WHAT IS REQUIRED: Two lines mark the range in the entries below: the one holding "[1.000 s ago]" and the one holding "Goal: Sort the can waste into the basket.". Set down those two and all lines between them, exactly.

Saved entries:
>>>>>

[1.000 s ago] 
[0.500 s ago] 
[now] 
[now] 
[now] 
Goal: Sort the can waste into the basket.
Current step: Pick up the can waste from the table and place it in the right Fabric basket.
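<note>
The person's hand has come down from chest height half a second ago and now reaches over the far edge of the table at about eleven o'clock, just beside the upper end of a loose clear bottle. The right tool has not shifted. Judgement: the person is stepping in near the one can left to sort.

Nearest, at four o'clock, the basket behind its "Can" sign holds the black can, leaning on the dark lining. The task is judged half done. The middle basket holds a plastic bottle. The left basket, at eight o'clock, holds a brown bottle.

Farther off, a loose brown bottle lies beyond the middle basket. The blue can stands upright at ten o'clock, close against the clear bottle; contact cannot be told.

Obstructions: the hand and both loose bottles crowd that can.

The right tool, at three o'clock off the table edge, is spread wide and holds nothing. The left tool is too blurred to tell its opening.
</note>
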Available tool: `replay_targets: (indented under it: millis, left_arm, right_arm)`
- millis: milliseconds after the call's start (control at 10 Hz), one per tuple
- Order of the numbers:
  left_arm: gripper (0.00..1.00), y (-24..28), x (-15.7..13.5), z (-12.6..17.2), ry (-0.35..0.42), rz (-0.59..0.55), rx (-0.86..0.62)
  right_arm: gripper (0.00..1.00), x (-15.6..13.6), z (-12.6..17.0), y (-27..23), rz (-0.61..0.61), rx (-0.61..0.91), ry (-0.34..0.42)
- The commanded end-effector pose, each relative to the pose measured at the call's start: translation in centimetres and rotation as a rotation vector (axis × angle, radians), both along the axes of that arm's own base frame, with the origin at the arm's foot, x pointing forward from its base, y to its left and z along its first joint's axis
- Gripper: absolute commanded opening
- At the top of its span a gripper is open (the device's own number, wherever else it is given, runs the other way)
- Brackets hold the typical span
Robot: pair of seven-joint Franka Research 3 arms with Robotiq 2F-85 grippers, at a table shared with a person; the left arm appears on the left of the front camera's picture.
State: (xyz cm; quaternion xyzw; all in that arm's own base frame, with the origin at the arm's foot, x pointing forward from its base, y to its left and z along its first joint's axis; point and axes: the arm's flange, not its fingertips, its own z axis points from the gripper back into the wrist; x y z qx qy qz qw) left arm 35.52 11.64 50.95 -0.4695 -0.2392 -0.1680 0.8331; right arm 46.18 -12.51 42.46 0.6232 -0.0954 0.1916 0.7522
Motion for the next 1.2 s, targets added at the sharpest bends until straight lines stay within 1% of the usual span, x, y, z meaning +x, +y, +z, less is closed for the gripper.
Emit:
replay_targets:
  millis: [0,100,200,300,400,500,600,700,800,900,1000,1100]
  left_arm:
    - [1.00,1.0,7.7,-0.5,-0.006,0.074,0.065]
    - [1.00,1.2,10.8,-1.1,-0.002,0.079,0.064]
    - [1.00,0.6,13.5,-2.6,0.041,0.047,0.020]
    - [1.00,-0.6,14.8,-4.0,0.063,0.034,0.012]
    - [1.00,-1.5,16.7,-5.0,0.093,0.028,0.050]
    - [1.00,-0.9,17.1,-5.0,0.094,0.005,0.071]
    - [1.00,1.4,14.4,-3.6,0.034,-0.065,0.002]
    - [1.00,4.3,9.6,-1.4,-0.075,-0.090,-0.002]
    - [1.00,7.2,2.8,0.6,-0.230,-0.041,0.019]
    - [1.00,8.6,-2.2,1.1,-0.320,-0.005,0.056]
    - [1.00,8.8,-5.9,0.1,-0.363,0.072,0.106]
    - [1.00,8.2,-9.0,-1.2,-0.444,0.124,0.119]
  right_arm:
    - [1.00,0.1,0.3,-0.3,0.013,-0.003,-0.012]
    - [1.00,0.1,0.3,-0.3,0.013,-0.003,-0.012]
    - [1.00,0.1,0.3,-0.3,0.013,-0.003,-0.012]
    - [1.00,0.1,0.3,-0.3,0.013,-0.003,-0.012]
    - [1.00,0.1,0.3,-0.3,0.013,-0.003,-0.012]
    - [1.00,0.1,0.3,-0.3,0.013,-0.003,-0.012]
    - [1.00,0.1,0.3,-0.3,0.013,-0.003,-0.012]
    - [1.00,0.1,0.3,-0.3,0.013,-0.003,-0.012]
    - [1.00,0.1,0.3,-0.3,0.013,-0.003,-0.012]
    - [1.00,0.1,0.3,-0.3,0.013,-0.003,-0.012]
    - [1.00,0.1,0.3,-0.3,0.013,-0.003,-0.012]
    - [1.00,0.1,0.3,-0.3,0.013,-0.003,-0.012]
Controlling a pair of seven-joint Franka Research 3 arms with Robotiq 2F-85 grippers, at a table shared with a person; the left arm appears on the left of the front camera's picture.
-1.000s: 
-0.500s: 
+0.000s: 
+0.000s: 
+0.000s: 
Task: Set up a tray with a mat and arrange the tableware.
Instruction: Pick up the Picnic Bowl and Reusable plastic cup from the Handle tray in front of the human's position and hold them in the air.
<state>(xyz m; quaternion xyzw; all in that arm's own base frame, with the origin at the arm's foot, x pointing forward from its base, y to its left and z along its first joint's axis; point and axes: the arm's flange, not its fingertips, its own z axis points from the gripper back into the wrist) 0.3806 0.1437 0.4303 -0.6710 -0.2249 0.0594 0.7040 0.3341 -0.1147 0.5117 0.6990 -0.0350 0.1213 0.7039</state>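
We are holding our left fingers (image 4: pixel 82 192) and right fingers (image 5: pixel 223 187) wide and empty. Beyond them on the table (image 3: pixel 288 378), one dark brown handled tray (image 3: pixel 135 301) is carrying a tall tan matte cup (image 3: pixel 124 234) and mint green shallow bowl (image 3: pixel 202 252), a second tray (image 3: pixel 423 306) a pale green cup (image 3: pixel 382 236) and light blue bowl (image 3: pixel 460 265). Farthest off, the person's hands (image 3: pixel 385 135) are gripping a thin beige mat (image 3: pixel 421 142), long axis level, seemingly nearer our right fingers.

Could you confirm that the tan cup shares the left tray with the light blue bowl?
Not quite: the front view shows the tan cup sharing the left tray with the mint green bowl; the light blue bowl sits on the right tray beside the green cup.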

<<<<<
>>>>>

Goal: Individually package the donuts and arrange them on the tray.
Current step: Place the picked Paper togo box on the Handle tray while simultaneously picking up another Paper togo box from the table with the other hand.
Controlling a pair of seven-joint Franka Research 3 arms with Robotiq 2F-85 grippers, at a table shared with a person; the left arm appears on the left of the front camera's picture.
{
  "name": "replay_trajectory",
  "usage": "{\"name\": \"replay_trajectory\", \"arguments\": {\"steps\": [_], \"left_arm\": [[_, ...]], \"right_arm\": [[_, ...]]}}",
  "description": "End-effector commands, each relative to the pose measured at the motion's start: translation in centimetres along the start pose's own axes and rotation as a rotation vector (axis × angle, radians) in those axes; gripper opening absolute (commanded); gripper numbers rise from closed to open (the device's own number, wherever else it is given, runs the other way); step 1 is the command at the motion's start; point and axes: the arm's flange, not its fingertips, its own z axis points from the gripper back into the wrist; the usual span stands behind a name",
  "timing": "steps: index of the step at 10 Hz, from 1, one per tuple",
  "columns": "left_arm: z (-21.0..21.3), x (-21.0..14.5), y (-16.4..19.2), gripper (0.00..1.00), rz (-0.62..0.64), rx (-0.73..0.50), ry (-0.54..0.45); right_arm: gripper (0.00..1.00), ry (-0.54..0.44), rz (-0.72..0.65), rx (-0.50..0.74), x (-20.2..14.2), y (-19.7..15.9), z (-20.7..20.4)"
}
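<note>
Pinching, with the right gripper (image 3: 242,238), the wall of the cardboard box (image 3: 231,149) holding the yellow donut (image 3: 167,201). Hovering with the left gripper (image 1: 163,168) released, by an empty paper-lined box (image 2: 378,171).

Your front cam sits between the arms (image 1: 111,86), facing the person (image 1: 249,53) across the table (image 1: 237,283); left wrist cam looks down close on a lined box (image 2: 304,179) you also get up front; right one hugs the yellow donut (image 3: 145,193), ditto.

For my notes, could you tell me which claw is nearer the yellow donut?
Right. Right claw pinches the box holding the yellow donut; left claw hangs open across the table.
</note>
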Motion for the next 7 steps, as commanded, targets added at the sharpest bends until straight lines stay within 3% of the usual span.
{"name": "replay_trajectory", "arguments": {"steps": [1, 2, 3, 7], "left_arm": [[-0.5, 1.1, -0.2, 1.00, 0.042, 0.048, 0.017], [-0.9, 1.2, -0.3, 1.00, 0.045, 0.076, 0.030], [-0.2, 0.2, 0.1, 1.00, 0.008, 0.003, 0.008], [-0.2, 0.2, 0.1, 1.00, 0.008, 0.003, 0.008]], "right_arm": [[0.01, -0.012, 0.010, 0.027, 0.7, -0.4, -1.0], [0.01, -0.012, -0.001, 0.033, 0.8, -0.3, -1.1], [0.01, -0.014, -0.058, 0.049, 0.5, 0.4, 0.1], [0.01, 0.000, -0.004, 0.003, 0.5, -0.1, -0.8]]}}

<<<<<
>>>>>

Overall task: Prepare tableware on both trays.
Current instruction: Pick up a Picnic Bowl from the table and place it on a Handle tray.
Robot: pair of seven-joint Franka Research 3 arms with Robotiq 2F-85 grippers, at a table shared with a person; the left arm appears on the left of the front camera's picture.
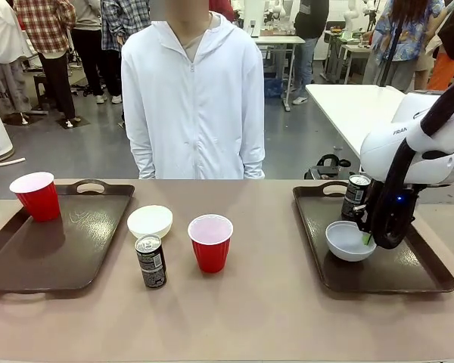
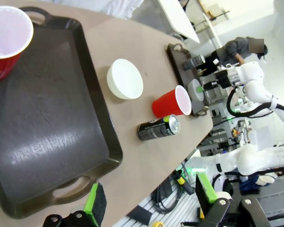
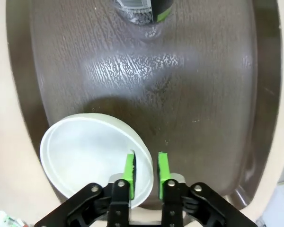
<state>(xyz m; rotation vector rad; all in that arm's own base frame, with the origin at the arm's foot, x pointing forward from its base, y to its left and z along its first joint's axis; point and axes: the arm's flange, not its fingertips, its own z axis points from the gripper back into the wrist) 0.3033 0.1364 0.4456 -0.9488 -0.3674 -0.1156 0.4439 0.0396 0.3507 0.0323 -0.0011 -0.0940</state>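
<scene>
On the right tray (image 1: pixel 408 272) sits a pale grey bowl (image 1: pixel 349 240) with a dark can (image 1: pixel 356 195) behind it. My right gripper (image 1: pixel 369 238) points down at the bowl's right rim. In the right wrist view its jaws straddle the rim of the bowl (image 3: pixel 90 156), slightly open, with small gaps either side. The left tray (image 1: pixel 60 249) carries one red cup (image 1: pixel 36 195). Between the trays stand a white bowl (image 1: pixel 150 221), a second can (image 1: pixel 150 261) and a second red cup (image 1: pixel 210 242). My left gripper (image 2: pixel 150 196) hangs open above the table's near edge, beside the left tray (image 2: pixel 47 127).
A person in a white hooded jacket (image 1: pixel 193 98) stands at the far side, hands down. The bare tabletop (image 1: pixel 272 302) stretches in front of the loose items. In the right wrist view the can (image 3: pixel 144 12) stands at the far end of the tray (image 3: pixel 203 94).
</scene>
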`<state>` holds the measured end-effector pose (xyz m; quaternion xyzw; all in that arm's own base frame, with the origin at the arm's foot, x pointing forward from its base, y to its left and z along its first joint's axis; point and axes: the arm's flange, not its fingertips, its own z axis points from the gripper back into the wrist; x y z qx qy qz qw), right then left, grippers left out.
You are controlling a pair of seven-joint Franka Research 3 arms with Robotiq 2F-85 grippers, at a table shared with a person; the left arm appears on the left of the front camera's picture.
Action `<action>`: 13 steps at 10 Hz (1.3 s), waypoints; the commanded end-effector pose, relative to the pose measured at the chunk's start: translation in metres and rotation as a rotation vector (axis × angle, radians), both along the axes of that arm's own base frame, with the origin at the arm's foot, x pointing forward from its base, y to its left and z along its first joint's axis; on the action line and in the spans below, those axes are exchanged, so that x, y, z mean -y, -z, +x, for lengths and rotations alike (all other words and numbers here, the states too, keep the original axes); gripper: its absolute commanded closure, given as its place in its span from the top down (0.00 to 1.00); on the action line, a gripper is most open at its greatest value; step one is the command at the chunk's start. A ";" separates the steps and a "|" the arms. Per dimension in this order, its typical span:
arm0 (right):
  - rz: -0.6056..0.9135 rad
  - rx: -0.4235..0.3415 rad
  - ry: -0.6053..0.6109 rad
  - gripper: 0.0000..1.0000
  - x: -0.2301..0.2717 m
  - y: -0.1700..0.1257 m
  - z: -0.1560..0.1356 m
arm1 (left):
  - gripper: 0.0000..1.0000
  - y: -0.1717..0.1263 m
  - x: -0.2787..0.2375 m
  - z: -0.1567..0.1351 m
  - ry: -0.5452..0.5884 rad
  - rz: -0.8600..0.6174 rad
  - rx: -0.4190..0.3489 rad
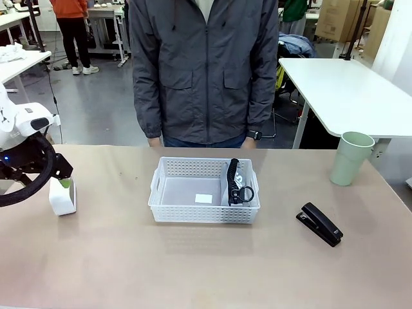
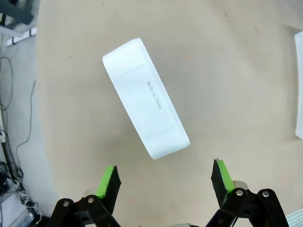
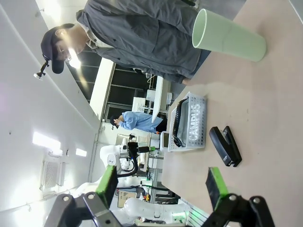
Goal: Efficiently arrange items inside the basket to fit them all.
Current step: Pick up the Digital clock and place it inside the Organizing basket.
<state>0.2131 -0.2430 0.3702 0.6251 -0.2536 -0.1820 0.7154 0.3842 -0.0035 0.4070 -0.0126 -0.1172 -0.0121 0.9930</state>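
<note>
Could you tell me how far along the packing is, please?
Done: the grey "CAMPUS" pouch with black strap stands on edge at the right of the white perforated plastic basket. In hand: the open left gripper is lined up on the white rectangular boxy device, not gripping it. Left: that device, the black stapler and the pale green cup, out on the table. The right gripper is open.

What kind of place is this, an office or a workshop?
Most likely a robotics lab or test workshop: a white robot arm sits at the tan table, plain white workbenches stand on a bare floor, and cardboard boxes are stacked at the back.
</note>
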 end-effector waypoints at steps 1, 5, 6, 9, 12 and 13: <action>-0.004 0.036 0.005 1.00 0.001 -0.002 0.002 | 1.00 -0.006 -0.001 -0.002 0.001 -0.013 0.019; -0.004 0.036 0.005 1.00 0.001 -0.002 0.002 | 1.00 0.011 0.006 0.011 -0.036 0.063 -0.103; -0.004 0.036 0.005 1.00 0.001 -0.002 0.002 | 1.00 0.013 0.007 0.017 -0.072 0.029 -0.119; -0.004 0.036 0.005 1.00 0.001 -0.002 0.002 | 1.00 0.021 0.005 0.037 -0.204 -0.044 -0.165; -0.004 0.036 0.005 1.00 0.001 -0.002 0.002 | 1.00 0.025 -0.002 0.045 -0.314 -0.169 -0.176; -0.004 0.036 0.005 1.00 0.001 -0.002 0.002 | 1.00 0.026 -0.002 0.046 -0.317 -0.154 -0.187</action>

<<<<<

REPLY:
[1.000 s ago] 
[0.500 s ago] 
[now] 
[now] 
[now] 
Goal: Sort the can waste into the basket.

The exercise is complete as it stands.